____ INFORMATION PROVIDED
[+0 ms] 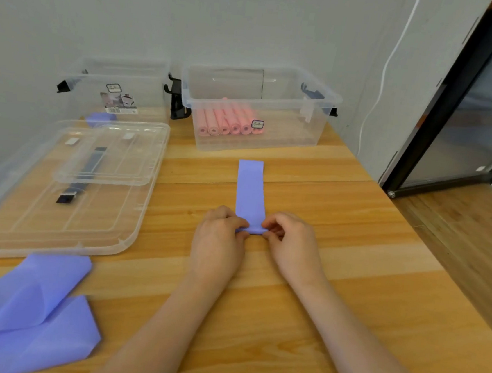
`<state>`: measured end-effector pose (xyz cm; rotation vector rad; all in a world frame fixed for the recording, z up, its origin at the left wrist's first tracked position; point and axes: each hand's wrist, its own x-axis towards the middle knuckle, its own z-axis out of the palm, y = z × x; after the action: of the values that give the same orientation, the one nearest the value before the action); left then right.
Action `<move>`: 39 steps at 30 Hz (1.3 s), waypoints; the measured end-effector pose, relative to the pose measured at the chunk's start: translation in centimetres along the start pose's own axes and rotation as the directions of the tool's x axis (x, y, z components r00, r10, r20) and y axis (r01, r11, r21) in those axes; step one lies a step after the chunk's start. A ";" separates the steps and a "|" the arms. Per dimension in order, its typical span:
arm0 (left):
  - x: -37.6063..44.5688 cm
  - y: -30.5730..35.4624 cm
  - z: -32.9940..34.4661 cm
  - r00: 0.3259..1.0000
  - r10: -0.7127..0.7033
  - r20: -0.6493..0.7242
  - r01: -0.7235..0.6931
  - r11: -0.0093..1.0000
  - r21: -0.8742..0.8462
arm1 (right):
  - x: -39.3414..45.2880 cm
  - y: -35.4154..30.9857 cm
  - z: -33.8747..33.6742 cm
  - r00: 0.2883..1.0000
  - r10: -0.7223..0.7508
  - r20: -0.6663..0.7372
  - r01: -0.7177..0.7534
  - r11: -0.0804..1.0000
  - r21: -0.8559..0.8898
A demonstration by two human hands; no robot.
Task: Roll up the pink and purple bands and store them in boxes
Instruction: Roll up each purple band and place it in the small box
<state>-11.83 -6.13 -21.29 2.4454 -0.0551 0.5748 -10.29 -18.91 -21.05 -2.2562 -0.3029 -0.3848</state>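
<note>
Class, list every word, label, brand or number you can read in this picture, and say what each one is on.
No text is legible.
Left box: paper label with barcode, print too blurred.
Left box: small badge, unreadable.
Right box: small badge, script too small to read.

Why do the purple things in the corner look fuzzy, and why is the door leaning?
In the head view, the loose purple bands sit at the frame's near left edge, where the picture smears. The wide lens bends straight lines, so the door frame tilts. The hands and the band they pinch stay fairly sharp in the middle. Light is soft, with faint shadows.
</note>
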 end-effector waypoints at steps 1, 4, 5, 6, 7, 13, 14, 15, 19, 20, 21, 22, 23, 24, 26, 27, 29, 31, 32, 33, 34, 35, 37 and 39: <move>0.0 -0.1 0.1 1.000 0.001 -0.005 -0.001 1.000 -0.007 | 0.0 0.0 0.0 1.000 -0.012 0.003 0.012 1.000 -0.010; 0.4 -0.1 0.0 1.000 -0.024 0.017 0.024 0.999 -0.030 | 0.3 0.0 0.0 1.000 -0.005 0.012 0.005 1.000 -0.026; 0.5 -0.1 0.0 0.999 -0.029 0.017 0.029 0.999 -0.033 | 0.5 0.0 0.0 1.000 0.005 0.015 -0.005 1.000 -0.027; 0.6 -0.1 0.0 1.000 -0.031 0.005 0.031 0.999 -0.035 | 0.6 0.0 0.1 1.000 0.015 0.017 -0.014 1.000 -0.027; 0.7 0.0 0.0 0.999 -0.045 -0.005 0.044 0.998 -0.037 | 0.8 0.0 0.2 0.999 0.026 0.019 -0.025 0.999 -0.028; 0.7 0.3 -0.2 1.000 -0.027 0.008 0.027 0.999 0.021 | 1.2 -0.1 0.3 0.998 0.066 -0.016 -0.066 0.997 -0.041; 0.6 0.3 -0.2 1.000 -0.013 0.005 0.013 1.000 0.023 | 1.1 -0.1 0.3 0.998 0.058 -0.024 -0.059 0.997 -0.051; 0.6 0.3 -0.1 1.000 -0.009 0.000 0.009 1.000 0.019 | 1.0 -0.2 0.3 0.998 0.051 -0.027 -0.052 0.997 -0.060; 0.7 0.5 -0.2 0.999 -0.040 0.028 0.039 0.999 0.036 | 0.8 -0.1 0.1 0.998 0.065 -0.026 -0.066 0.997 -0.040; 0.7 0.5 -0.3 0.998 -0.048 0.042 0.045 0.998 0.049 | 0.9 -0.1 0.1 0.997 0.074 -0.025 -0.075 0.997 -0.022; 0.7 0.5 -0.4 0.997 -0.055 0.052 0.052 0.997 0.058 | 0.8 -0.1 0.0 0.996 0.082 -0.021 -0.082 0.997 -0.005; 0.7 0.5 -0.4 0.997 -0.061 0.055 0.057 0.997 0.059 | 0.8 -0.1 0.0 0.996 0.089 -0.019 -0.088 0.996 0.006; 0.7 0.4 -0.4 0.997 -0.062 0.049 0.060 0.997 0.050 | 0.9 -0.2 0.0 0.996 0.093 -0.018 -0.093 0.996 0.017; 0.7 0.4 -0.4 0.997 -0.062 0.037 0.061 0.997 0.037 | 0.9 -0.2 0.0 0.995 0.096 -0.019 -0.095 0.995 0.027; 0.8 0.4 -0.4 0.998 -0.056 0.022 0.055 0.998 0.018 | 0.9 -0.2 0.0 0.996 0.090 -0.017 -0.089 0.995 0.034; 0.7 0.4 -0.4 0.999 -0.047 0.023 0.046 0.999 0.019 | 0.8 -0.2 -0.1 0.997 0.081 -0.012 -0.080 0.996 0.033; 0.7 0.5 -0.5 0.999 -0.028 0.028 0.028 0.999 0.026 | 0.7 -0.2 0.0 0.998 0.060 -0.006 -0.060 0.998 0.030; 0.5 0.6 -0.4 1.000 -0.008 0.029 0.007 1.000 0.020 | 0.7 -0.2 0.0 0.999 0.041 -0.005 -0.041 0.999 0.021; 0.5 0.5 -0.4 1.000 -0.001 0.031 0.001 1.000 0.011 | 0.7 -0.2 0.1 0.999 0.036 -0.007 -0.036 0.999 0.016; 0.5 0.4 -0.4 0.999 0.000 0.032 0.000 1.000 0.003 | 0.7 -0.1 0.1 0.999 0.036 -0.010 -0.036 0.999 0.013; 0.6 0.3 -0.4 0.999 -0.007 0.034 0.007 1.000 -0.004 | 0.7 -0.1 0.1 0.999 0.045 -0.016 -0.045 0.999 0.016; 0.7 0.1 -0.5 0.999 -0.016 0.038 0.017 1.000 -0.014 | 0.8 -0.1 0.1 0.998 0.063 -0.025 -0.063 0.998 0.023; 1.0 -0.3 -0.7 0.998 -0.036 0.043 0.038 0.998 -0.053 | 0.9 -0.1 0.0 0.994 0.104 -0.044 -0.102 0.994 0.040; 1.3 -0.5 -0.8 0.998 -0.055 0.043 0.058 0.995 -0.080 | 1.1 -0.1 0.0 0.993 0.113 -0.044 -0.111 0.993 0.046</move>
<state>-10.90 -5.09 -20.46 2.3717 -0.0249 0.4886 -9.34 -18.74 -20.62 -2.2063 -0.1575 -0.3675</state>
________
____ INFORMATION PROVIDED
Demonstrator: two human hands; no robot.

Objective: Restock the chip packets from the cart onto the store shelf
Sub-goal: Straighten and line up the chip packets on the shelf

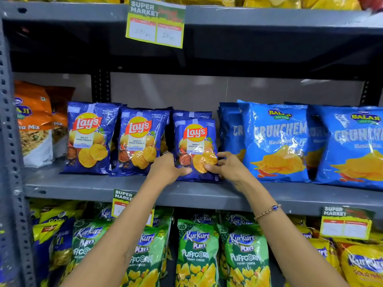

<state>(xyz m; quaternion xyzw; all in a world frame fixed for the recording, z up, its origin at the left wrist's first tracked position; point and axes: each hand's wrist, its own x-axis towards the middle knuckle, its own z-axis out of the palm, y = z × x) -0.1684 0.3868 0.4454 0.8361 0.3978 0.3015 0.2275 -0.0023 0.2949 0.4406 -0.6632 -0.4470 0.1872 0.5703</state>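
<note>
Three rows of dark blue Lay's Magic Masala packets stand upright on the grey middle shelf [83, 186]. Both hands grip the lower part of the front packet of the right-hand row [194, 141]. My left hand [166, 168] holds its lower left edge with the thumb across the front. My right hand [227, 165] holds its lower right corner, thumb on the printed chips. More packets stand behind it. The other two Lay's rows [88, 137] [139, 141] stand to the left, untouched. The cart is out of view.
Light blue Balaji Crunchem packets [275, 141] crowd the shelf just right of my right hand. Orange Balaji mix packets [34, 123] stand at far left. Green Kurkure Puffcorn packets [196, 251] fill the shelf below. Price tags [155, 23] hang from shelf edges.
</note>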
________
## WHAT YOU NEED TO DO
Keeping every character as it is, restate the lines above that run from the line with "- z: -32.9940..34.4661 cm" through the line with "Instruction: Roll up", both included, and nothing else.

## ANSWER SPACE
  - z: -32.9940..34.4661 cm
  - r00: 0.3259..1.0000
  - r10: -0.7127..0.7033
  - r20: -0.6493..0.7242
  - r01: -0.7235..0.6931
  - r11: -0.0093..1.0000
  - r21: -0.8742..0.8462
arm1 (right):
  - x: -39.3414..45.2880 cm
  - y: -35.4154..30.9857 cm
  - z: -33.8747..33.6742 cm
  - r00: 0.2883..1.0000
  - r10: -0.7223..0.7508
  - r20: -0.6663..0.7372
  - r01: -0.7177..0.7534
  - r11: -0.0804..1.0000
  - r21: -0.8559..0.8898
A demonstration by two human hands; no robot.
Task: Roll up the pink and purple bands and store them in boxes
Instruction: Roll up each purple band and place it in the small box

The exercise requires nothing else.